- WHAT YOU SHOULD DO: Beginning with the first line of the entries below, quote each line until you reach and include the line with "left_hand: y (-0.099".

+++ EXCERPTED DATA

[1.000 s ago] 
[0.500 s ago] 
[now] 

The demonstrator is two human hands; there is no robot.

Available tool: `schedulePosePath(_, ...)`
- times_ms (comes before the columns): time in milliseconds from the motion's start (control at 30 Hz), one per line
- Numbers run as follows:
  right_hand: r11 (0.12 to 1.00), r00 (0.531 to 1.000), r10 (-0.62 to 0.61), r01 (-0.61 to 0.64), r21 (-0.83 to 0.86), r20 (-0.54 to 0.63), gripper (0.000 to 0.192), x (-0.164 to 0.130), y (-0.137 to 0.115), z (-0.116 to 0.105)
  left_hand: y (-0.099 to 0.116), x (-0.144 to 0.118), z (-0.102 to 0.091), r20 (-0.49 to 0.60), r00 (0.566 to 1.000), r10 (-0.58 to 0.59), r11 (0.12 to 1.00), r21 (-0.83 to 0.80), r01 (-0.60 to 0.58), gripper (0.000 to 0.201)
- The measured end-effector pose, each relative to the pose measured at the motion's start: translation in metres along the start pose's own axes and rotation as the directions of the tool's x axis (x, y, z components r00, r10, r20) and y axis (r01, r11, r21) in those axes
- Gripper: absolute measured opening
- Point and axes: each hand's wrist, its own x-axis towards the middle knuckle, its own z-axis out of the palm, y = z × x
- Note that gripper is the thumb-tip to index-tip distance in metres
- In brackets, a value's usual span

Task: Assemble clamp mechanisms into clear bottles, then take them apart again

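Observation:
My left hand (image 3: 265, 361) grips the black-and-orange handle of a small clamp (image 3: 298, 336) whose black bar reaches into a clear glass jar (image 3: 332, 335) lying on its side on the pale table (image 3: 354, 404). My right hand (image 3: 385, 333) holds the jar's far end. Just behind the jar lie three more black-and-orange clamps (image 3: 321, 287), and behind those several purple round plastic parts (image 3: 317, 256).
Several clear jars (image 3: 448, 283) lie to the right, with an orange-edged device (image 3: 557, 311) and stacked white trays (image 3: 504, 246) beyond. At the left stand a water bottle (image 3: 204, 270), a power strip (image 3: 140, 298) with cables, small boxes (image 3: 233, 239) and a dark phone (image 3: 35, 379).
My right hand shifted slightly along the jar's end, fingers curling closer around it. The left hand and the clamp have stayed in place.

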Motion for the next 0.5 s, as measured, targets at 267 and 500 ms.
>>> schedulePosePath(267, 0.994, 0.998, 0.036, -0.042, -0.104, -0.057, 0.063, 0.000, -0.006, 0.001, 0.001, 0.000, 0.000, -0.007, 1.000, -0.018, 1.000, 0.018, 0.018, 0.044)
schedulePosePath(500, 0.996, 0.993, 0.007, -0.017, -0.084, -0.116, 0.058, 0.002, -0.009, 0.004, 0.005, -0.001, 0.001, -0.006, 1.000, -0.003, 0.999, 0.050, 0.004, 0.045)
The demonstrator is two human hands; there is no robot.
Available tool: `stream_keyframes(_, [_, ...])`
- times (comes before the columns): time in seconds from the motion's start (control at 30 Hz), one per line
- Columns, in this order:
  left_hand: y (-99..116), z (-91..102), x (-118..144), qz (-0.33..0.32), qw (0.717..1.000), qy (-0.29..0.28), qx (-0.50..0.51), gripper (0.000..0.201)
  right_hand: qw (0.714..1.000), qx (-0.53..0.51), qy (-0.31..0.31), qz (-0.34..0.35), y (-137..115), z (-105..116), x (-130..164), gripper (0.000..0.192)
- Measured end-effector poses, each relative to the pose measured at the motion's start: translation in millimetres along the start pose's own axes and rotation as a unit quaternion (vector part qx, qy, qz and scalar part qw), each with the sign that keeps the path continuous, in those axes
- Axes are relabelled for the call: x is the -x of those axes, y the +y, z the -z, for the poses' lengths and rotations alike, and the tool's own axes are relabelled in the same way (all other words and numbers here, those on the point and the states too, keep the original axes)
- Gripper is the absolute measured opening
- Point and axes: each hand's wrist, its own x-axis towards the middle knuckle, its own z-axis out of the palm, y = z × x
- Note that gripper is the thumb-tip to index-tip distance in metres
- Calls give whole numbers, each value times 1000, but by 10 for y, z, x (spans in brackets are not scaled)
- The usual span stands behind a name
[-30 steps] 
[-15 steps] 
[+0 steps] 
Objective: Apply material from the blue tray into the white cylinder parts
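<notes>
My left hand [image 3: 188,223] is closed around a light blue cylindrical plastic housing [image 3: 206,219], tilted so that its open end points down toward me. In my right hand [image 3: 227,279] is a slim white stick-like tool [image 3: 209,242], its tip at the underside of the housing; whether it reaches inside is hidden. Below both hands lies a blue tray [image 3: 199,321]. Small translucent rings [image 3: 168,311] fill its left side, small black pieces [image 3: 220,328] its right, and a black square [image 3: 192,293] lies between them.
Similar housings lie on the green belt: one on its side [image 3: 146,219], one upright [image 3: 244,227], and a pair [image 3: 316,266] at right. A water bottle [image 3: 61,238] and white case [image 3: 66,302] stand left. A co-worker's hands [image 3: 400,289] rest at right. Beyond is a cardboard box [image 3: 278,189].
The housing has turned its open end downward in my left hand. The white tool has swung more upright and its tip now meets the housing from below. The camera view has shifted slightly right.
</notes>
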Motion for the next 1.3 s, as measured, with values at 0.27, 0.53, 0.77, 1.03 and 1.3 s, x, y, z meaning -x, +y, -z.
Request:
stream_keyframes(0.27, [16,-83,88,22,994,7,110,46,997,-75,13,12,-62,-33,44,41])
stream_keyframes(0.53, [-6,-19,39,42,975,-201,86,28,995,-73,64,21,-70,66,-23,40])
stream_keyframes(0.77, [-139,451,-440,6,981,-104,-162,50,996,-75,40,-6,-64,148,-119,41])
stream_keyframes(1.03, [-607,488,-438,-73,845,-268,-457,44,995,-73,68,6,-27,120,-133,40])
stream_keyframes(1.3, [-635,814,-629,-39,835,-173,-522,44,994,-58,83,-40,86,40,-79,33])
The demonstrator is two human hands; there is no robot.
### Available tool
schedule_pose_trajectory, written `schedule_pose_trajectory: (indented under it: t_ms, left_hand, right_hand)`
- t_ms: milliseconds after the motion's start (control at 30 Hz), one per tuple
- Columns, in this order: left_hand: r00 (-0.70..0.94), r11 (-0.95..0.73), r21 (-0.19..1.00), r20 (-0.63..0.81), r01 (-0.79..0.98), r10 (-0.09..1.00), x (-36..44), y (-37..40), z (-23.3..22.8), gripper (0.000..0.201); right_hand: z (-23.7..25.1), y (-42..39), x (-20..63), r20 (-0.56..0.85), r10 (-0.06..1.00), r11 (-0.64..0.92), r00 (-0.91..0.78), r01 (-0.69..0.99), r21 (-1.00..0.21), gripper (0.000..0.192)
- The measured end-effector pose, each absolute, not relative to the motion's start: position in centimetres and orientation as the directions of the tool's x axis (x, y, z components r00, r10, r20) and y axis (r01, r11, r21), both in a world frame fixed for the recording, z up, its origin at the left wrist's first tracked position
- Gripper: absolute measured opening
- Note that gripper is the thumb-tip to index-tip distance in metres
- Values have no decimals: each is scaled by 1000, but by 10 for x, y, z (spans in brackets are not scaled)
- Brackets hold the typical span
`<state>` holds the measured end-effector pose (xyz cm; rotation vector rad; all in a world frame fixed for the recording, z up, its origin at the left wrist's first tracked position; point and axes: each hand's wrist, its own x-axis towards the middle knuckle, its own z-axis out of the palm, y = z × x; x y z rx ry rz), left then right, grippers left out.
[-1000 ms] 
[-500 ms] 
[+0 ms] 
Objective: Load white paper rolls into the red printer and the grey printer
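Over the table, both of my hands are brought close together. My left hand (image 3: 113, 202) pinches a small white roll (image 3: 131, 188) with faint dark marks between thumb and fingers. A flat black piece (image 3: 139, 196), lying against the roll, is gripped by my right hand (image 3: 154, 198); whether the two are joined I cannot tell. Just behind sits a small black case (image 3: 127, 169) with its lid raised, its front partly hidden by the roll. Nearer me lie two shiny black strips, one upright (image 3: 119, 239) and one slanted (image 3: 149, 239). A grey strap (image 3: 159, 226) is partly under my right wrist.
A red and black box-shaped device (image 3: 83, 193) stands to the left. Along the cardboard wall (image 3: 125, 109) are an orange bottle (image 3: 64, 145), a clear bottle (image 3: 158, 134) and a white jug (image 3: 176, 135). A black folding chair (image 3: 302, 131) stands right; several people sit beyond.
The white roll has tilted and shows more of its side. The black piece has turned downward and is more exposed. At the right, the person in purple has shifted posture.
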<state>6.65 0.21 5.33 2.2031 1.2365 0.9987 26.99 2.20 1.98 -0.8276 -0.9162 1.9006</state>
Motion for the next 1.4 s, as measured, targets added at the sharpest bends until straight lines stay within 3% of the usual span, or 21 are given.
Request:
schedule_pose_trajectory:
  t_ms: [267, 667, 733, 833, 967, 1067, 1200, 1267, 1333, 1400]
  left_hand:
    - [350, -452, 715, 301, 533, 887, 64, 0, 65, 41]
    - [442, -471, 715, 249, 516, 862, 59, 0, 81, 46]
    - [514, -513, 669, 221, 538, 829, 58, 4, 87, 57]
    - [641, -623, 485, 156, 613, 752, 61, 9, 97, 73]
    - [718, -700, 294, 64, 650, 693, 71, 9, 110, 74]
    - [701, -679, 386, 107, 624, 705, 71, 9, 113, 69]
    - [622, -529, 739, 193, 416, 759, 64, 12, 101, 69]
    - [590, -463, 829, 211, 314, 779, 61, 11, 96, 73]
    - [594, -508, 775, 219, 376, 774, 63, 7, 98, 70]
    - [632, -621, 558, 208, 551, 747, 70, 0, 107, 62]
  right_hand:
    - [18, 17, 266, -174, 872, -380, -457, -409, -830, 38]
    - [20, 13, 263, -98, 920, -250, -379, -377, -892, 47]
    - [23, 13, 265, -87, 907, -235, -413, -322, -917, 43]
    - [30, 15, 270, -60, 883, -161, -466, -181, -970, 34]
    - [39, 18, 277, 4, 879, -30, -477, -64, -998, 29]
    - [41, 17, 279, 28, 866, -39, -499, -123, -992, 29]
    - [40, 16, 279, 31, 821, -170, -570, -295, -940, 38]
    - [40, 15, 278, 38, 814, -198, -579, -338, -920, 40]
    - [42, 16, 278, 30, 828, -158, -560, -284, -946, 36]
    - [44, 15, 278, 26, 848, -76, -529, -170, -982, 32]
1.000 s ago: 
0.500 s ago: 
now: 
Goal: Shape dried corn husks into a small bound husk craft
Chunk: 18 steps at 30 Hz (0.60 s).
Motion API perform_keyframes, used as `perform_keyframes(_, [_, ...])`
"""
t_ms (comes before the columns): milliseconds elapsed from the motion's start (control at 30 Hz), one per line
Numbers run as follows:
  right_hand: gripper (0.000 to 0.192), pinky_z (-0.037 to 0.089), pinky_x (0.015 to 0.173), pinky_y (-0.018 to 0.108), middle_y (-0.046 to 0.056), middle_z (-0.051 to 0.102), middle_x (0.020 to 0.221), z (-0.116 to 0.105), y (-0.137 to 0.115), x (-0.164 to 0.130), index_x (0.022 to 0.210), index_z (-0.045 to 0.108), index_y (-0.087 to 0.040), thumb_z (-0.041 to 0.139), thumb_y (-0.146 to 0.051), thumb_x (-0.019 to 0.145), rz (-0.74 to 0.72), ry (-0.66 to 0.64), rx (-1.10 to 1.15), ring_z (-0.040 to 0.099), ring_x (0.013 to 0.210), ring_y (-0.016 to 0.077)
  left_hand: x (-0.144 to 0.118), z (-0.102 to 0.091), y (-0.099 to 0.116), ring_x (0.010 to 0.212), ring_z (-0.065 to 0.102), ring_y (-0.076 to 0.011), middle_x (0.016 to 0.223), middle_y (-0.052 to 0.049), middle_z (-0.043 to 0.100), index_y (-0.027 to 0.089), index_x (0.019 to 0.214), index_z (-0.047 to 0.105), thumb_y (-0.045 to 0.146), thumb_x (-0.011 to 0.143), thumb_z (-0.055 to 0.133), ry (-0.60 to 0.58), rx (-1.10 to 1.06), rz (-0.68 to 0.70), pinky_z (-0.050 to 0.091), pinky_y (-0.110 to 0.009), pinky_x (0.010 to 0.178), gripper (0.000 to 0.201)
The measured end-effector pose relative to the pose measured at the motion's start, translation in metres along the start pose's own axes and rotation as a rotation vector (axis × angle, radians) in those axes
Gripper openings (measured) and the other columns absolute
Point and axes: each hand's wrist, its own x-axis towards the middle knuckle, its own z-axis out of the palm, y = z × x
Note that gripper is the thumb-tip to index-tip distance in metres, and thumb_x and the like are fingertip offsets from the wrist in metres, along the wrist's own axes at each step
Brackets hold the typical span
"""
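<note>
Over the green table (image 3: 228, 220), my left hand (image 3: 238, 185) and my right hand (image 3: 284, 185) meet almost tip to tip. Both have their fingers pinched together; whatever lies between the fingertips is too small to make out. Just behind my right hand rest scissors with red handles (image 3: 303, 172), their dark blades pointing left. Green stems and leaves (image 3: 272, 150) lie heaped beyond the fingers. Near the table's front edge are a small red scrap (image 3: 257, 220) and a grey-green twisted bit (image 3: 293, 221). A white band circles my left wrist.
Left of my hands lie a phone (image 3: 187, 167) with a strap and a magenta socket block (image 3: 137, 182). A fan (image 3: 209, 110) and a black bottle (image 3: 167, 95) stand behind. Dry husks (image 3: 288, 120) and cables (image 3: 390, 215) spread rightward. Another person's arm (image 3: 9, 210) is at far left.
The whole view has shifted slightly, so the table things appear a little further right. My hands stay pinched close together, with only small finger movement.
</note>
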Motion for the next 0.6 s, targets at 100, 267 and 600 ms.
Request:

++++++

- TASK ANSWER:
[1.000 s ago] 
[0.500 s ago] 
[now] 

The demonstrator is two human hands; there is no robot.

Available tool: `schedulePosePath(_, ...)`
- times_ms (comes before the columns): time in milliseconds from the motion's start (control at 30 Hz), one per line
- Numbers run as follows:
  right_hand: r11 (0.12 to 1.00), r00 (0.531 to 1.000), r10 (-0.62 to 0.61), r01 (-0.61 to 0.64), r21 (-0.83 to 0.86), r20 (-0.54 to 0.63), gripper (0.000 to 0.192), x (-0.164 to 0.130), y (-0.137 to 0.115), z (-0.116 to 0.105)
  left_hand: y (-0.099 to 0.116), x (-0.144 to 0.118), z (-0.102 to 0.091), r20 (-0.49 to 0.60), r00 (0.566 to 1.000), r10 (-0.58 to 0.59), r11 (0.12 to 1.00), r21 (-0.83 to 0.80), r01 (-0.60 to 0.58), gripper (0.000 to 0.201)

The response is finished.